- Task details
List the lines of this listing that hold the word "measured".

- Data section
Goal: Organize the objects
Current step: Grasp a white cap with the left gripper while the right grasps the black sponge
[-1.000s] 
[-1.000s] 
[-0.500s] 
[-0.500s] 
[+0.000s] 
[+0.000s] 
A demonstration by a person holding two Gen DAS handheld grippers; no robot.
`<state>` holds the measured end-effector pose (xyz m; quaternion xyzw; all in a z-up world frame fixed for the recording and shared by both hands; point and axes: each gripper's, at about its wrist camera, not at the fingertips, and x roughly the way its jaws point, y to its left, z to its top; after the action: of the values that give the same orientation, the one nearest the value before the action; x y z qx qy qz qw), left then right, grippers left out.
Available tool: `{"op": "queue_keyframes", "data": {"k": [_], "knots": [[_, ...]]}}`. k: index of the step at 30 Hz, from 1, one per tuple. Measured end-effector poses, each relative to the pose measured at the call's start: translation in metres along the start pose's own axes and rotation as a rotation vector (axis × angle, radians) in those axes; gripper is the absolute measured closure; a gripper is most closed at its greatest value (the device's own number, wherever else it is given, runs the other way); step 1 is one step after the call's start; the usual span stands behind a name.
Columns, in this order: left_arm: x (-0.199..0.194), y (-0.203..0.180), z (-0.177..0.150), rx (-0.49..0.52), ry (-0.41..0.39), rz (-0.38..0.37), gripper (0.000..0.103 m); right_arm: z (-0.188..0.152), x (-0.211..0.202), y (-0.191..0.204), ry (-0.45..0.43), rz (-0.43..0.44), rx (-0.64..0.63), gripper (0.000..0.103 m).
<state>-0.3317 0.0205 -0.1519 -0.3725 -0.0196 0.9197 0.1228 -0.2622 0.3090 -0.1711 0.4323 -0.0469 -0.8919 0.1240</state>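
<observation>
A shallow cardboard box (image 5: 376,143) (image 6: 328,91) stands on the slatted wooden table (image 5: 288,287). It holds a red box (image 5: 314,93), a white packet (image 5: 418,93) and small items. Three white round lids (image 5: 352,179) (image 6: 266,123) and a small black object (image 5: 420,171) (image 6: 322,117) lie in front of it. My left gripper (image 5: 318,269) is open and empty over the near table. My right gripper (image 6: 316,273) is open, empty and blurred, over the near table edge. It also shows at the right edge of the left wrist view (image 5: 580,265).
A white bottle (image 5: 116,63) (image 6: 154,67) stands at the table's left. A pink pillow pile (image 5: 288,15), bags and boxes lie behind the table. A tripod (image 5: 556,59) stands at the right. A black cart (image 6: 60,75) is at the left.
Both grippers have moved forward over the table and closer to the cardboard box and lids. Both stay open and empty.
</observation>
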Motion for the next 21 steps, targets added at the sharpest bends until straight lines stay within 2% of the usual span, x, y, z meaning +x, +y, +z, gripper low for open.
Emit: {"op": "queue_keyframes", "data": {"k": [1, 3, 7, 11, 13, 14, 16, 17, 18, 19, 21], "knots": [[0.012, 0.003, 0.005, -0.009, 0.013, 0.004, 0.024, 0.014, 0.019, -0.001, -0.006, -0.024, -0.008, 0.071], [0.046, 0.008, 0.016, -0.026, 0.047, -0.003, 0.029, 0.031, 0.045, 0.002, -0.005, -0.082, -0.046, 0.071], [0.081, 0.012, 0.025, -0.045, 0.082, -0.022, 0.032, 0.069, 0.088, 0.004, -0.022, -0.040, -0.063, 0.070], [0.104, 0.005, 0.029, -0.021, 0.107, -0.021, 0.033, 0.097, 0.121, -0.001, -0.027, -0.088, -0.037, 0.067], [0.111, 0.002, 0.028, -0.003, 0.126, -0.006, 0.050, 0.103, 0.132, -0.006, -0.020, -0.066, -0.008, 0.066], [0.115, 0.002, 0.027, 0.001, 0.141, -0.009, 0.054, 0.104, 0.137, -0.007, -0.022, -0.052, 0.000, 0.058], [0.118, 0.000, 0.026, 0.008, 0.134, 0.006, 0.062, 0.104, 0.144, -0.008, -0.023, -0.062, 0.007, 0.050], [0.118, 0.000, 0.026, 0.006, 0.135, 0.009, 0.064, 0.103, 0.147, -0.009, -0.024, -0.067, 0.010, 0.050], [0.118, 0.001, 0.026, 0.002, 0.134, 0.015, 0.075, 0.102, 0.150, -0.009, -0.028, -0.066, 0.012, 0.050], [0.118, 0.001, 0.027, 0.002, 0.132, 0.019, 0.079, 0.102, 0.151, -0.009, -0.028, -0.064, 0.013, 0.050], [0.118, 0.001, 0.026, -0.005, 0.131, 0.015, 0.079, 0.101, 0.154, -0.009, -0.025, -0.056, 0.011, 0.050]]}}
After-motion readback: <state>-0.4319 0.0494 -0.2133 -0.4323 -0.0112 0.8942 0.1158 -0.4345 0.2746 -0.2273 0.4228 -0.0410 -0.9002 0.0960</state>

- Answer box
`<state>` holds the measured end-effector pose (xyz m; quaternion xyzw; all in a z-up world frame fixed for the recording and shared by both hands; point and axes: each gripper's, at about its wrist camera, not at the fingertips, and x roughly the way its jaws point, y to its left, z to its top; after the action: of the values that give the same orientation, the one nearest the value before the action; x y z qx qy qz qw), left then right, grippers left out.
Available tool: `{"op": "queue_keyframes", "data": {"k": [_], "knots": [[_, ...]]}}`. k: index of the step at 30 Hz, from 1, one per tuple. Measured end-effector poses, each relative to the pose measured at the call's start: translation in metres along the start pose's own axes and rotation as a rotation vector (axis × angle, radians) in those axes; gripper is the absolute measured closure; a gripper is most closed at its greatest value (the device's own number, wherever else it is given, runs the other way); step 1 is one step after the call's start; the usual span stands behind a name.

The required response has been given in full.